Огневладелец знает, что лучше всего питаться собственным языком и тогда окажешься в ослепительной толпе лучистого человечества Циолковского, вмешаешься в светящийся от счастья звездный фарш, космический планктон материи, взорвавшейся в бесконечном океане голодной пустоты.

Но по дороге туда, в лучистое человечество, придется побыть пассивным, безвольным телом, разрываемым изнутри истерикой, после которой приходит полное спокойствие. Карточным домиком, в разномастных комнатах которого родился смерч и потом, когда карты улеглись беспорядочно друг на друга, из них сложилась улыбка Будды.

Психоделический материализм

Как ни странно, я считал этот опыт упражнением в материализме. Ты отчетливо свидетельствуешь, что твой мозг становится частью тела. Противоречие между ними снято. Жизнь индивидуального тела вместо групповых подразумеваний, на которых держится господствующий язык. «Материализм» как неповторимое переживание момента и себя в нём, не сводимое к общедоступному языку. Грозовой восторг персонального опыта, свободного от любых коллективных описаний реальности, понятных пресловутым «всем». То, что нельзя повторить и увидеть дважды, делает тебя психоделическим материалистом.

Парадокс этого строго индивидуального переживания в том, что ошеломляющее чувство возвышенного, свободного от имён, отменяет тебя.

Знакомый писатель-растаман рассуждал иначе:

– Как мы живем? – риторически спрашивал он сам у себя – Вавилон снаружи и Вавилон внутри, а если ты под … , Вавилон остается только снаружи.

Он же сказал мне: «То, что принято называть наркотиком это лекарство.
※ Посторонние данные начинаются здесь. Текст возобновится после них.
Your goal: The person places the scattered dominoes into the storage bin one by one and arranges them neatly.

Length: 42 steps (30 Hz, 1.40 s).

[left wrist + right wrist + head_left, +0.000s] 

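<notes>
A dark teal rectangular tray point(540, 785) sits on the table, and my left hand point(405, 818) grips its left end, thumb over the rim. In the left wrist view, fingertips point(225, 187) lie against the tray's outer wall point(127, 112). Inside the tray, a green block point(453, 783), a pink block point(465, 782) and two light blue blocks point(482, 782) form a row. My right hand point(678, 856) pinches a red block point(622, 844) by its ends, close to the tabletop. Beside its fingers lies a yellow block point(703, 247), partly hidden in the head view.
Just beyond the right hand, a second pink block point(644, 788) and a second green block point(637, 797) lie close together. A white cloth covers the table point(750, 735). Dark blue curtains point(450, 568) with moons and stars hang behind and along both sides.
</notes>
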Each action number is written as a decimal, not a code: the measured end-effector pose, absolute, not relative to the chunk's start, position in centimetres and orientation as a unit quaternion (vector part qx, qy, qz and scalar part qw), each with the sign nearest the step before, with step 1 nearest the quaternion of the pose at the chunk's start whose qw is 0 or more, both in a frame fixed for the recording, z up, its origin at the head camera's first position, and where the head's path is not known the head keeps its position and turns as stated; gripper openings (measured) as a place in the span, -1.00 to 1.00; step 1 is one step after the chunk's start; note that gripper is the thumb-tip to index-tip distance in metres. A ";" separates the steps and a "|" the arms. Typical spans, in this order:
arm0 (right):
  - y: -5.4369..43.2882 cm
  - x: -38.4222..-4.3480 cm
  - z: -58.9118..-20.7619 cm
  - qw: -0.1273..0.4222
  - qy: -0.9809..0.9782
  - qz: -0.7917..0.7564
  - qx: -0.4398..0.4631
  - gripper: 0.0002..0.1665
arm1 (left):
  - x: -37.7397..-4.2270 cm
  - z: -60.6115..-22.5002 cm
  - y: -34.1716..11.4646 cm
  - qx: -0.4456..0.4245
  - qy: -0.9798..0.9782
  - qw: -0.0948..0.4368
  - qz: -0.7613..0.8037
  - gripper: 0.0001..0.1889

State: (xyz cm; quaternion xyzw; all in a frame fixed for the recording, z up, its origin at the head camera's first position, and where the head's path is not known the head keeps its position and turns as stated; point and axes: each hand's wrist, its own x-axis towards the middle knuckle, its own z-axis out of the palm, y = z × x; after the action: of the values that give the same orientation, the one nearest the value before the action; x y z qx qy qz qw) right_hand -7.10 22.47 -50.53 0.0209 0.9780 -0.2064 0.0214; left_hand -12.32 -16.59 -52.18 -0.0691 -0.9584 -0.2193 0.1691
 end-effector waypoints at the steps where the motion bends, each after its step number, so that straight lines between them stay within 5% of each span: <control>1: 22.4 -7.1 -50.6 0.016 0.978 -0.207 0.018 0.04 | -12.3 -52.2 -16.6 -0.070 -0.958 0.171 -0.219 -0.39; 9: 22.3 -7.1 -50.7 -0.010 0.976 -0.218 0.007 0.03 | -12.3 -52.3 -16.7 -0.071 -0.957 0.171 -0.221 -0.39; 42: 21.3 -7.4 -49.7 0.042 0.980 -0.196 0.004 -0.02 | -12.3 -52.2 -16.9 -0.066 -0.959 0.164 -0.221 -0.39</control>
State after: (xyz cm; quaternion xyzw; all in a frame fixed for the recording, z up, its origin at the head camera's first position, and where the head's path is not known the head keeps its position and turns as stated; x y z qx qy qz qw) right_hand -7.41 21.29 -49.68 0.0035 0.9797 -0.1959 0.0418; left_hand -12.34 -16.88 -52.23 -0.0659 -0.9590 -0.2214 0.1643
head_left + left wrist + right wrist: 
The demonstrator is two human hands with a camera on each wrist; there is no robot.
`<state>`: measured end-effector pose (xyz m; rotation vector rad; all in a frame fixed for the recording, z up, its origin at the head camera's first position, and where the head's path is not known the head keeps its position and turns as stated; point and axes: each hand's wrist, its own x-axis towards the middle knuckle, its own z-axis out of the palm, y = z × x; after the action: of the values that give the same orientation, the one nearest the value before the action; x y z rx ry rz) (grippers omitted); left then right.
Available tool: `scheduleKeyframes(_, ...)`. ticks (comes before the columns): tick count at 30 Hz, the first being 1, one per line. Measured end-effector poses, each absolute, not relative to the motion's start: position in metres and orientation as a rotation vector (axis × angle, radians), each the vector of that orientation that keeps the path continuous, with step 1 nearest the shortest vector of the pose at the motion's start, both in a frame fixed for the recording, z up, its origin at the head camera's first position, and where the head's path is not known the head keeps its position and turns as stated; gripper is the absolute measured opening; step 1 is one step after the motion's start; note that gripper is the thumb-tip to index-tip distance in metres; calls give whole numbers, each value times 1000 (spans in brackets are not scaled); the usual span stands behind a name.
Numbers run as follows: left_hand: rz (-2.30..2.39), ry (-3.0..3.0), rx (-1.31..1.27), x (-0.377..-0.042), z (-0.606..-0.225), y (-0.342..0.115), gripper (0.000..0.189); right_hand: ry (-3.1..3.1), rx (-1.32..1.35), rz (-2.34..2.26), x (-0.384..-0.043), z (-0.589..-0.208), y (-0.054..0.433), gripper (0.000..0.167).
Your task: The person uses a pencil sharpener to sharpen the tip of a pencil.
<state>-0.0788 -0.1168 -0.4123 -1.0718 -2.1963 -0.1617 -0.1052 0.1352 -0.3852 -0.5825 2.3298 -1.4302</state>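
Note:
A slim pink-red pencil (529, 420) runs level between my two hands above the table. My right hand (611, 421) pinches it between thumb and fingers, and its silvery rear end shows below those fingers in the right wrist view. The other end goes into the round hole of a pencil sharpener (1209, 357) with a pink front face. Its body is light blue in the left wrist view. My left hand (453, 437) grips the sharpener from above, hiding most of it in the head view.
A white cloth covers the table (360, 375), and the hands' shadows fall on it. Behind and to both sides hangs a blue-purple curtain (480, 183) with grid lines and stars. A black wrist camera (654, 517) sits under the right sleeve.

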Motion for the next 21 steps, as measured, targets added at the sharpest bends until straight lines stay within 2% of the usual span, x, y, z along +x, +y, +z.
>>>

Не наркотик виноват в том, что в нашем обществе столько больных».

Мы смотрели с ним «451 градус» Трюффо и он обращал моё внимание: «Смотри как ищут, смотри как прячут, потом сжигают, это же явный намёк!».

– Наркотик как метафора – пробовал я понять что-то

– Но для большинства из нас – парировал растафарищ – метафора это наркотик.

Последняя запись

Финальный опыт, который меня остановил. Под … я отправился в церковь.

Распятие, едва различимое в темноте, но вместо распятого в центре креста отнятая голова, с угрюмой непокорностью глядящая куда-то вниз. Одинокая и вечная. Вот движение коснулось её черно-золотого лица, и через миг можно видеть, что это больше не лицо, но змея, заботливо обнявшая крест. Она течёт вниз по кресту, навсегда оставаясь на нём.

После этого в моей тетрадке нет ничего. Так религия спасла меня от … С химическими исследованиями внутреннего космоса я попрощался. Марксизм со временем стал моим любимым наркотиком.